로그인(Adelaide)
Adelaide exhaled so sharply she almost collapsed. She waited a full ten seconds before pushing off from the boulder, her legs shaking. Then she ran again—toward the deeper forest, where the trees choked out even the moonlight. Her foot caught on a bramble bush, thorns ripping into her calf. Warm blood trickled down her leg, but she didn’t slow. The line of fire the thorns left behind became another point to focus on—another reminder that she was still here, still bleeding, still moving.
She found another branch—sharper, smaller, cleaner—and grabbed it too. A makeshift dagger. Two points of wood. Two chances. It wasn’t enough, but it was something that belonged to her and not to his rules.

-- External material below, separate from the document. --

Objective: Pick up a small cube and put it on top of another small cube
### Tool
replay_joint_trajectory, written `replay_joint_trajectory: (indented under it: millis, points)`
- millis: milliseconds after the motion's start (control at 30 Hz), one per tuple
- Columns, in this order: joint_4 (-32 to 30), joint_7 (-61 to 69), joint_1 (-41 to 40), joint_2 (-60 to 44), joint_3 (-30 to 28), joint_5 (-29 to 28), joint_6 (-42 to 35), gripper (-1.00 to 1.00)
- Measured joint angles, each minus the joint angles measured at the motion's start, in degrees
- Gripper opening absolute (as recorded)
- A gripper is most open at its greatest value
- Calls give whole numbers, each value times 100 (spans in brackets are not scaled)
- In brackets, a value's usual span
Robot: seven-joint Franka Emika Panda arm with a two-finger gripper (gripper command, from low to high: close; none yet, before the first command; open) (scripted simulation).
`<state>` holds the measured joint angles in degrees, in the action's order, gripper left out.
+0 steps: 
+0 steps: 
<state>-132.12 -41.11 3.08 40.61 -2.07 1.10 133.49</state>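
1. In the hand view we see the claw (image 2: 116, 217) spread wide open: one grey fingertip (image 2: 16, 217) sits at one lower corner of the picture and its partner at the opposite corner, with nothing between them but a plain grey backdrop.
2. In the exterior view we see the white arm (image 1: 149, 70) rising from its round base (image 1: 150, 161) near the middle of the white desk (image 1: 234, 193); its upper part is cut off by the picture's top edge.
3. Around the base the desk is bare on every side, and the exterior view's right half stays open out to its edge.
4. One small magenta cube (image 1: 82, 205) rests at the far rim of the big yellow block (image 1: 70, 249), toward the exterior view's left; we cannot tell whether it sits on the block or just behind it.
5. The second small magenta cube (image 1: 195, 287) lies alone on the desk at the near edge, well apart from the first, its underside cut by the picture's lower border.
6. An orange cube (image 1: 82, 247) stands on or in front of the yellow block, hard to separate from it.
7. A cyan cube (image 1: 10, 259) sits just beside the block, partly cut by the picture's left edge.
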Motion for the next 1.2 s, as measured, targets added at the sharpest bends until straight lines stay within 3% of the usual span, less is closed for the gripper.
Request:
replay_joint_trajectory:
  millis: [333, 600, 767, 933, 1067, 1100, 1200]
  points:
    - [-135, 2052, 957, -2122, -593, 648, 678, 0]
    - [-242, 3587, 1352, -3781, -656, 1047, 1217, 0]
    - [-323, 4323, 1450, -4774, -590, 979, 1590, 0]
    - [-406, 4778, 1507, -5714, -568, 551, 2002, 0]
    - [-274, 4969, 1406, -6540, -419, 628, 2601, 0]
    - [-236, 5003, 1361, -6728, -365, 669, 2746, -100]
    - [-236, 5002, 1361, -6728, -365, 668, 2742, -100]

Her mind flashed with frantic possibilities:
I can lure him into a narrow ravine —
I can find a river to mask my scent—
If I set a trap with vines—
If I found a cave—
If I climbed—
She spotted a tree with low branches.
Yes.
Height was safety. Height was leverage. From higher ground, she wouldn’t just be running. She’d be choosing where to put her fear. Where to aim it.
She leapt, catching the lowest branch with both hands. Her scraped palms screamed in agony, but she hauled herself upward, gritting her teeth. Bark bit into her skin. Splinters embedded into her fingers.
She climbed higher, breath ragged, until she found a branch thick enough to hold her weight. She straddled it, pressing her back against the rough trunk, letting her legs dangle. Her thighs burned, her arms trembled, but from up here, the chaos on the forest floor became shapes and movement instead of suffocating closeness.
Her breathing slowed. Her heart steadied. Her mind sharpened. From this height, she could see more of the forest—dark shapes darting through the trees, more screams echoing far away.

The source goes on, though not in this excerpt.